Inspiring Older Readers

posted on 17 Mar 2024

Other People’s Worlds by William Trevor

William Trevor is a cunning old fox of a writer. The seemingly effortless, unhurried prose throws an arm around your shoulder and takes you off for a gentle stroll in the countryside while the author whispers his story in your ear. It’s not until much later, when its too late to turn back, that you discover you’d been led down the garden path to some dark place where the early sunlight has evaporated and a dank and dangerous smell fills the air.

So it is with Other People’s Worlds – a stone cold William Trevor classic. Julia Ferndale, middle-aged, widowed with two grown children and living with her mother – Mrs Anstey – is a mild, unassuming, still attractive, religiously inclined suburbanite. In the early pages of the novel, which feel almost light and frothy, we discover Julia has unexpectedly fallen for a charming bit-part actor, Francis Tyte, younger than her, who she plans to marry.

What she, and we, don’t know at this point is that Tyte is an unstable, self-serving and dangerous fantasist who will add Julia to the casualties of the wreckage he causes wherever he goes. Trevor progresses the story by switching our focus from character to character with each new chapter and allowing them to add to and progress the story – thereby allowing us to enter, as in the title of the book, other people’s worlds.

A story that starts as a pastoral quickly takes on an almost hellish landscape as we find ourselves visiting Francis Tyte’s world. In the rubble of his past there’s an elderly wife he married in the hope that she would die quickly and leave him a fortune. She doesn’t. Then there’s there’s a shop assistant ex-girlfriend with whom he has a child and they will both come to play an increasing role in the spiral of destruction Tyte has set in motion. And now there’s Julia who Tyte has decided he must marry to get his hands on her jewels – in his mind this is finally the chance of the big pay-off he deserves that will set him up with a new life in Germany.

By the end of the novel we have a series of psychological portraits that make what might have seemed a slight story of a crooked fantasist into something much more significant and substantial. Inevitably you’ll find yourself both fascinated and repelled by Tyte and I couldn’t stop thinking about how close in spirit Trevor’s portrait of the man was to Graham Greene’s Pinkie Brown in Brighton Rock.

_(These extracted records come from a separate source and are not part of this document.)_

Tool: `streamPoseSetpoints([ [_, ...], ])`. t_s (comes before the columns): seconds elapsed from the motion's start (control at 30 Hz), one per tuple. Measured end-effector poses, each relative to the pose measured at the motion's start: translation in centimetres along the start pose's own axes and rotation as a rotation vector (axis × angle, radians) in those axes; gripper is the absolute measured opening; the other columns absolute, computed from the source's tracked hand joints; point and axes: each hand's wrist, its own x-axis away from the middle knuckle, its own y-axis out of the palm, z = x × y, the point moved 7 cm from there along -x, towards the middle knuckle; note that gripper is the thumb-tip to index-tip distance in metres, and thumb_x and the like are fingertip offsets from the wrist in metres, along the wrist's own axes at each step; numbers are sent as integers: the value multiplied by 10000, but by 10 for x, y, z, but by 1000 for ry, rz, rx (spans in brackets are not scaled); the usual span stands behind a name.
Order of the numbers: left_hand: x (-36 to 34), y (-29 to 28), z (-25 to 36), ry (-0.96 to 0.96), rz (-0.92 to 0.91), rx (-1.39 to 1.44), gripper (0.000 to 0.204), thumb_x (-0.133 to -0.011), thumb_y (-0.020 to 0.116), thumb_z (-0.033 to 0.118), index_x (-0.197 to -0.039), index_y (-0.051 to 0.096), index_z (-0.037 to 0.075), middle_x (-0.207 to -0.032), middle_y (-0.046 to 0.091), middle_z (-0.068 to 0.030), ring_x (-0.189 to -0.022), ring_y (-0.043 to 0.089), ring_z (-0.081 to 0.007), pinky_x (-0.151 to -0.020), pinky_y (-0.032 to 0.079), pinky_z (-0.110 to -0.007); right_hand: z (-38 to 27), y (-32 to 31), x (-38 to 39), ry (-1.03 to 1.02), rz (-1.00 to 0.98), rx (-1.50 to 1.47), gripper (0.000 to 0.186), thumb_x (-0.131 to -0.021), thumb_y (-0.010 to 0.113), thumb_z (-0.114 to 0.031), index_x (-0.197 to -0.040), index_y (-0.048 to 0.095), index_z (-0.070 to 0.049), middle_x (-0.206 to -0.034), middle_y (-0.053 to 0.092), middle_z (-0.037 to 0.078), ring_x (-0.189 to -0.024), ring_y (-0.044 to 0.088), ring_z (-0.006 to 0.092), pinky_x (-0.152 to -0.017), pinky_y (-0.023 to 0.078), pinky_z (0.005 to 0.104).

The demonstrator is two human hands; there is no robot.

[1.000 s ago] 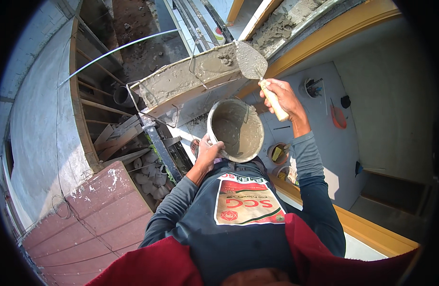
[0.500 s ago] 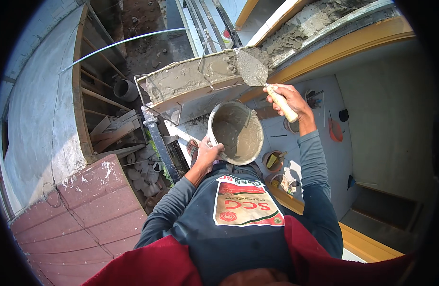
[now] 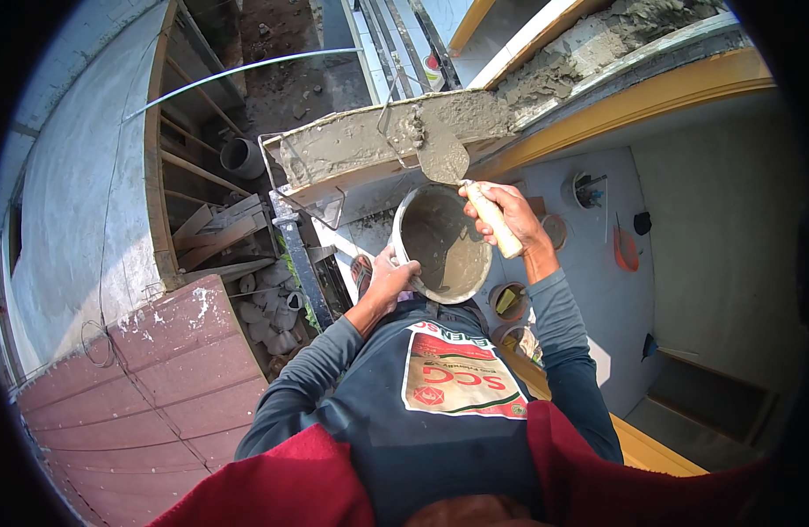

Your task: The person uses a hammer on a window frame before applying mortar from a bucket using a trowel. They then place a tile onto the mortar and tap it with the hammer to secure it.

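Observation:
My left hand (image 3: 393, 279) is closed on the left rim of a bucket (image 3: 406, 211), which leans against my front. Grey wet mortar (image 3: 440, 250) coats its inside and lies at the bottom. Wrapped round the pale handle of a trowel (image 3: 443, 156), my right hand (image 3: 512, 218) is just above the bucket's right side. The trowel's mortar-smeared blade lies over the wet mortar on top of a narrow wooden form (image 3: 334, 151), with a small lump of mortar at its left edge. Bent metal rods (image 3: 341, 206) stick out around the form's left end.
A pink metal sheet (image 3: 141, 351) and a grey panel (image 3: 79, 176) lie to the left, with loose planks (image 3: 218, 235) beside them. Below on the right, tiled floor carries small buckets (image 3: 510, 301) and an orange scoop-like container (image 3: 625, 250). A yellow beam (image 3: 633, 99) runs along the upper right.
The trowel and my right hand have moved left and slightly down, the blade sliding along the mortar. A small lump has gathered by its left edge. My left hand still grips the bucket.

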Motion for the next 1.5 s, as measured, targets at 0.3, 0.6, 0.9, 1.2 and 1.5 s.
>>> streamPoseSetpoints([
  [0.3, -6, 2, -5, 29, -39, 44, 387, -761, 658, -20, -1141, 587, -30, -870, 693, -93, -716, 666, -160, -629, 562, -295, 4, -8, 4, 40, -254, -413, 447, -1042, 427, -284, -1298, 487, 78, -904, 564, 118, -541, 500, 102, -399, 452, 223],
  [0.6, 0, 1, 2, 45, -2, 52, 434, -739, 621, -70, -1167, 576, -16, -891, 691, -108, -712, 676, -176, -587, 562, -302, -30, -14, 18, -66, -55, -109, 405, -1015, 451, -252, -1251, 540, 65, -857, 594, 101, -520, 525, 104, -392, 462, 230],
  [0.9, 3, 0, 5, 49, 34, 72, 414, -738, 629, -51, -1148, 582, -15, -869, 684, -99, -701, 667, -176, -596, 555, -302, -20, -11, 7, 41, -24, 103, 345, -995, 482, -242, -1192, 589, 21, -816, 613, 78, -521, 560, 109, -386, 461, 245],
  [1.2, 4, -3, -1, 19, 73, 30, 391, -754, 669, -1, -1131, 567, -19, -827, 670, -87, -648, 636, -153, -542, 522, -280, -15, -4, 9, 86, -77, 100, 382, -1002, 457, -235, -1215, 562, 65, -826, 593, 98, -477, 527, 93, -363, 459, 222],
  [1.5, -2, 4, -4, -33, 34, 17, 423, -757, 652, -60, -1169, 566, -23, -880, 683, -89, -710, 655, -163, -612, 542, -287, -11, 19, 1, 86, -71, 24, 333, -997, 464, -213, -1191, 585, 29, -809, 609, 80, -496, 555, 114, -384, 464, 245],
])
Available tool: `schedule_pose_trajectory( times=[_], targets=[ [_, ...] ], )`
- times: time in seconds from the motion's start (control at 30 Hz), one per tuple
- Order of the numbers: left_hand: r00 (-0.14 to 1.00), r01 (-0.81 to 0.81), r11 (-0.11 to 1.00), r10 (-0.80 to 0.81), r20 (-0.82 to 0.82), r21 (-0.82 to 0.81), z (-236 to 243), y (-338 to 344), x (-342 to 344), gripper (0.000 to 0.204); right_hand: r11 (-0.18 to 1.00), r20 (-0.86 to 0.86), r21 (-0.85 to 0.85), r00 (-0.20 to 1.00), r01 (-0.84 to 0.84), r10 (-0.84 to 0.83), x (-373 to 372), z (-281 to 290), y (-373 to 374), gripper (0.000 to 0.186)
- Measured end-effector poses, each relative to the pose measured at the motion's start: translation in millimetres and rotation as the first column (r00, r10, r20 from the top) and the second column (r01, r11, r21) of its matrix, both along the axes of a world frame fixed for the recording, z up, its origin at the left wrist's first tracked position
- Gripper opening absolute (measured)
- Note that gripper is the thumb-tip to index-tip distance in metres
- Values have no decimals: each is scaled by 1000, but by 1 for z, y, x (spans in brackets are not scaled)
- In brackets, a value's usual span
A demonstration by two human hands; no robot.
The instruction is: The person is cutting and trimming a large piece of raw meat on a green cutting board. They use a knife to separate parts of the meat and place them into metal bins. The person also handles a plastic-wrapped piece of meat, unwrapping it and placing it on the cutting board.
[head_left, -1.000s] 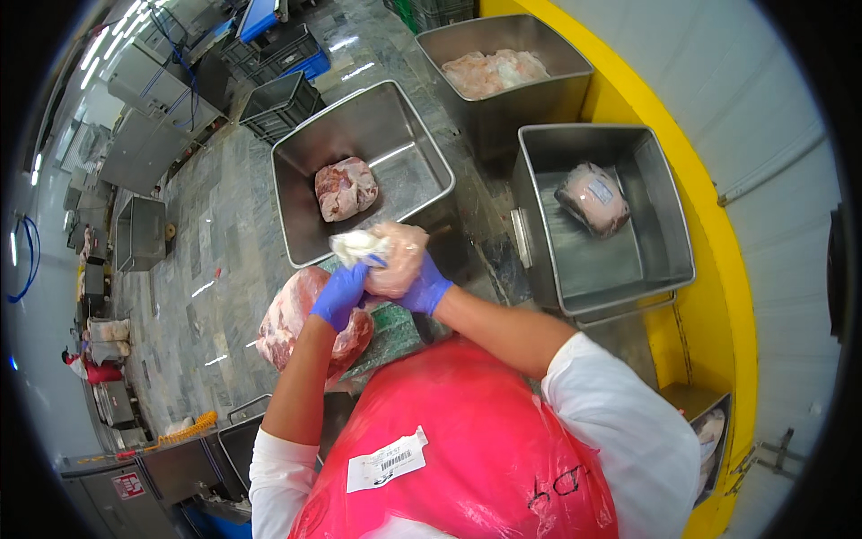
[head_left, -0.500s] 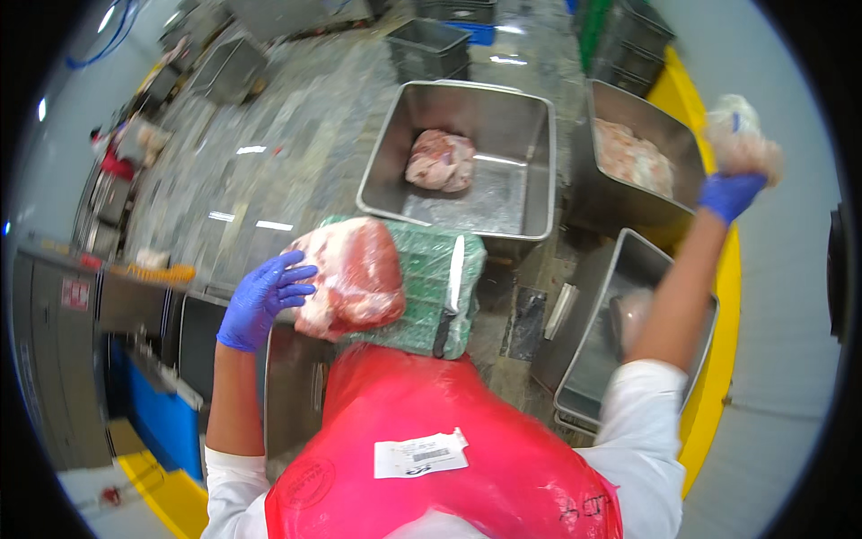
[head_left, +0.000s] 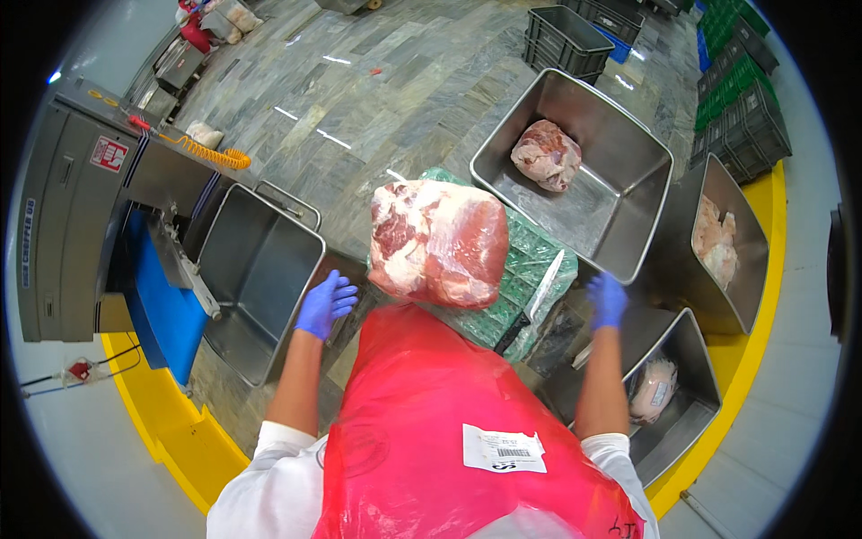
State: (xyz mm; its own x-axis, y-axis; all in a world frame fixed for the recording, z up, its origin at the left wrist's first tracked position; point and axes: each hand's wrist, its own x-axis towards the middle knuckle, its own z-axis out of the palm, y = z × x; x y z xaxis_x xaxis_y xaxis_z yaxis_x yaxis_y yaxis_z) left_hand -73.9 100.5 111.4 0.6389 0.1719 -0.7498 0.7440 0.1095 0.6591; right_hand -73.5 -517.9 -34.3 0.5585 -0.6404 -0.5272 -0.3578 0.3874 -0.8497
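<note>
A big block of raw meat, red with white fat, rests on a green crate covered in clear plastic. To its right, a knife with a white blade and dark handle lies on the same plastic. My left hand, in a blue glove, is open beside the near left corner of the meat, apart from it. My right hand, gloved alike and slightly blurred, hovers past the crate's right side, near the large bin's corner. Its fingers look extended, with nothing visible in them.
A steel bin ahead right holds another meat piece. Farther right, a bin contains pale pieces. A near-right bin holds a plastic-wrapped bundle. At left stand a steel bin and a blue conveyor belt.
My right hand has come down from the far right, and the pale plastic bundle is out of it. My left hand has left the meat. The view has turned left.
</note>
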Motion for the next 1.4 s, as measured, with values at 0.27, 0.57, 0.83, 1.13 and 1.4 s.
schedule_pose_trajectory(
  times=[0.27,0.57,0.83,1.13,1.4],
  targets=[
    [994,69,912,-28,107,-405,-133,-33,137,75,844,53,54,846,-534,531,73,34,196,67],
    [998,-2,547,-56,-40,-837,-123,-64,172,73,722,35,599,912,-346,408,91,47,210,76],
    [995,32,569,-97,-28,-822,-111,-64,191,75,747,15,624,959,-229,281,80,48,224,74],
    [850,519,493,-383,362,-698,-54,-220,302,82,865,258,482,966,-143,16,103,88,112,84],
    [887,460,481,-281,366,-747,-17,-247,334,109,860,392,498,914,-112,-107,158,158,66,101]
  ],
)
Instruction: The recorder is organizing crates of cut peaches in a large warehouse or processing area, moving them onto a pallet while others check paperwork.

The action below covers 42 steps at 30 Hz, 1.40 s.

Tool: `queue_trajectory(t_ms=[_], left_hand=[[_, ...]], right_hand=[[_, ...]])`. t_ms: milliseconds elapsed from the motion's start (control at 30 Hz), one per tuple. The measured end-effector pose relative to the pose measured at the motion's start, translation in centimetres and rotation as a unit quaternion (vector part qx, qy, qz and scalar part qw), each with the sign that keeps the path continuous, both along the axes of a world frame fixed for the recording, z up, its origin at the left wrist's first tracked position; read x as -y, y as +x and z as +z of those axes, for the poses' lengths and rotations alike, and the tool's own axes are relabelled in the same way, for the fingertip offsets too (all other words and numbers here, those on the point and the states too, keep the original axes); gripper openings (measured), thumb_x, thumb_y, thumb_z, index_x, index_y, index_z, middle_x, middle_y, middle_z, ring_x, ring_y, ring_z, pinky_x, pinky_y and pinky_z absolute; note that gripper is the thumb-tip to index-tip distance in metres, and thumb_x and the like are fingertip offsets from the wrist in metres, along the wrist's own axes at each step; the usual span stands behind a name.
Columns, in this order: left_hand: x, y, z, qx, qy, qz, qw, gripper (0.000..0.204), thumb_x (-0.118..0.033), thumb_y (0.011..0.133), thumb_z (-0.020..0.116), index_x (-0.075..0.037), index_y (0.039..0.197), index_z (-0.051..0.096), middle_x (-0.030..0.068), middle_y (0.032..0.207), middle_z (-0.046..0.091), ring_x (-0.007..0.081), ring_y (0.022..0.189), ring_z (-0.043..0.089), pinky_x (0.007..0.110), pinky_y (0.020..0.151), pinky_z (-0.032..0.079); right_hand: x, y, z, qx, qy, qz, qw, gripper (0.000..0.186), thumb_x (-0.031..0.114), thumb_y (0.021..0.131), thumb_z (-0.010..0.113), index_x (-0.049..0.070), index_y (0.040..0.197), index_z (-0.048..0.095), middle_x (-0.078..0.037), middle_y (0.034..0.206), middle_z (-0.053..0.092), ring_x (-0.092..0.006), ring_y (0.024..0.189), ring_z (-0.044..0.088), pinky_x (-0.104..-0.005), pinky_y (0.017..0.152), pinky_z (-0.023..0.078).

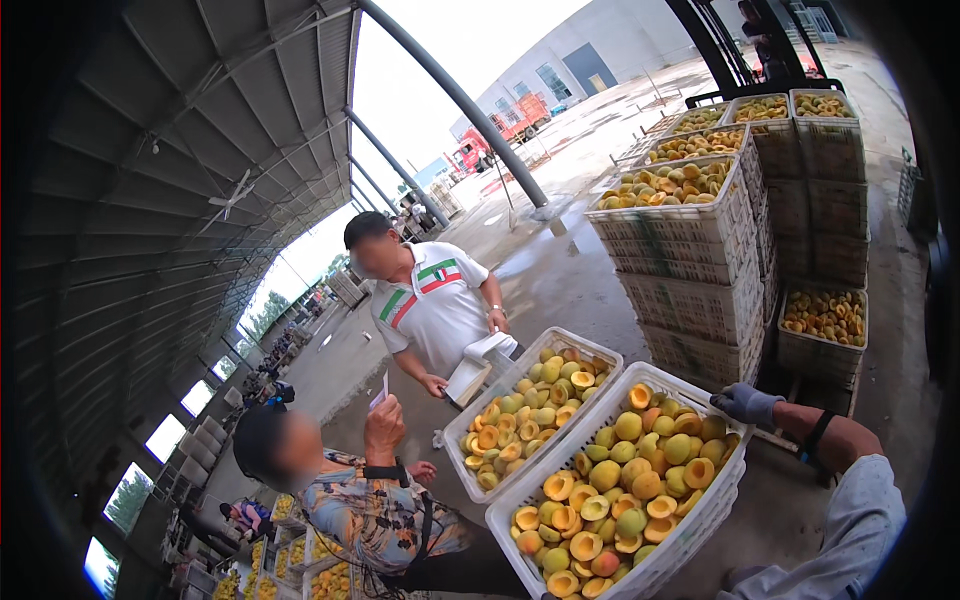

The different worlds Trevor creates intertwine in rich and disturbing ways and I’ve deliberately not detailed any of this because it would be sure to spoil your enjoyment of how the master storyteller unwinds his tale. In trying to give you a flavour of where the novel takes us I can’t do better than to turn to the book jacket of the first edition which has this comment on the flyleaf:

“In the end we are left to ponder disturbing questions about the nature of victims and the nature of predators – perhaps, above all, the question of whether Julia is a near-saint or a foolish woman. One thing only is certain: she cannot be said to have been defeated.”

Paperback copies of the book can be found reasonably easily and won’t cost a fortune – the hardback first edition, however, does come at a premium price.